Especialista da Associação Brasileira de Cirurgia da Restauração Capilar explica a escala Nordwood-Hamilton, que classifica os níveis de calvície

A alopecia androgenética pode se apresentar de várias maneiras, tanto em homens quanto em mulheres. A maioria dos casos em homens começa pelas entradas e, eventualmente, se espalha para outras áreas. Os especialistas reconhecem três classificações principais da queda de cabelo: a Escala Norwood-Hamilton, a Escala de Ludwig e a classificação BASP.

 

A classificação mais usada quando se fala em transplante capilar em casos avançados de calvície é a Norwood-Hamilton, que apresenta sete graus. A médica dermatologista Dra.

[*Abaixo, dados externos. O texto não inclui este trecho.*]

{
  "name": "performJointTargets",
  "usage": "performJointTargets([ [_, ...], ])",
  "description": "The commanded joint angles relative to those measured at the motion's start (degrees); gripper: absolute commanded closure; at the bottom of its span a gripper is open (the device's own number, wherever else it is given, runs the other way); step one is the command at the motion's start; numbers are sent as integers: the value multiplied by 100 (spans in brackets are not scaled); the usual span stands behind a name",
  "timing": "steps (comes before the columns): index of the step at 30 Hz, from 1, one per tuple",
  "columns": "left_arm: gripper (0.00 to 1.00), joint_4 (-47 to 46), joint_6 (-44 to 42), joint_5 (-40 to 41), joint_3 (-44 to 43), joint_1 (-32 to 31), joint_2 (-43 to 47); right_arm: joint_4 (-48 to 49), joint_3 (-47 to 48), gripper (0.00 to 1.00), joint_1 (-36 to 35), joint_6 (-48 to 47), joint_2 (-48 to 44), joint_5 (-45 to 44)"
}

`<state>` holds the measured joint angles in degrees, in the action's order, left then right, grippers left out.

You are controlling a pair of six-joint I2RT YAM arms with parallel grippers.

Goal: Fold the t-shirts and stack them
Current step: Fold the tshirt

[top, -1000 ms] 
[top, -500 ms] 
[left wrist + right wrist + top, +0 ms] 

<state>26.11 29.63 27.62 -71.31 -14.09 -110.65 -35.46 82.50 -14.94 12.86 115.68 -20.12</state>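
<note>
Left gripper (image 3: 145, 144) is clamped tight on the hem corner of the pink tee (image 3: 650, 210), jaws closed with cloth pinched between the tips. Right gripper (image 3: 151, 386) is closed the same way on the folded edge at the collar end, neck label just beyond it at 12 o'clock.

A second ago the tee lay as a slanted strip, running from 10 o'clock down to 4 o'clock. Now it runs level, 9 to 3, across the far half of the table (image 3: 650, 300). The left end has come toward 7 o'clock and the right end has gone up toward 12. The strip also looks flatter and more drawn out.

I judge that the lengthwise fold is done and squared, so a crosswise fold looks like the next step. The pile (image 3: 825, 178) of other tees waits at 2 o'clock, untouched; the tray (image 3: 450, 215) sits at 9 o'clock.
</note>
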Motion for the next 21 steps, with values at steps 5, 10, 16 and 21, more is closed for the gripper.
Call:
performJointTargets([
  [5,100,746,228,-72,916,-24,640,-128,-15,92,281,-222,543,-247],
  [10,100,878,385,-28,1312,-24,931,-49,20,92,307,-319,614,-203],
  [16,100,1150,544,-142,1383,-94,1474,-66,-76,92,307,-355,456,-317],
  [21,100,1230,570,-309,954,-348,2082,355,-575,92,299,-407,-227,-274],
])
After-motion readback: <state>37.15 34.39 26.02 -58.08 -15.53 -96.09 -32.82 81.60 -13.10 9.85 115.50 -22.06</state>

Maira Merlotto, especialista em transplante capilar FUE e membra da Associação Brasileira de Cirurgia da Restauração Capilar, explica:

 

 “Os primeiros dois graus são apenas quadros de entradas, a partir do terceiro grau se inicia rarefação na área da coroa, com afinamento progressivo do cabelo. O paciente pode perder os fios até chegar nos quadros mais avançados de cinco a sete, em que chega a perder toda a cobertura frontal, parietal e a coroa, podendo restar somente a região periférica, que chamamos de área doadora”.

 

A especialista também explica que, mesmo em casos de calvície extensa, é possível realizar com sucesso o transplante capilar. 

 

“É muito importante entender que não conseguimos voltar ao número de fios que o paciente tinha quando jovem, antes de ter a calvície. O nosso principal ponto é a distribuição desses fios, mas ainda assim, o médico especialista é capaz de fazer o transplante com sucesso”, afirma a Dra. Maira Merlotto.

 

No caso de calvície extensa, os médicos priorizam a chamada área central, levando em consideração o contorno e a moldura facial do paciente, distribuindo os fios de maneira que, ao olhar para esse paciente, a área proporcione sensação de cobertura e de densidade. 

 

“A restauração capilar bem elaborada desta área central permite um degradê até a região da coroa, reforçando a moldura facial e devolvendo a autoestima do paciente”, conclui a especialista.

 

A ABCRC reforça a importância de sempre realizar esses procedimentos com um médico cirurgião plástico ou dermatologista especializado, pois eles estão aptos a informar sobre os riscos e benefícios envolvidos em cada caso, com base em exames, análises clínicas específicas e expectativas do paciente.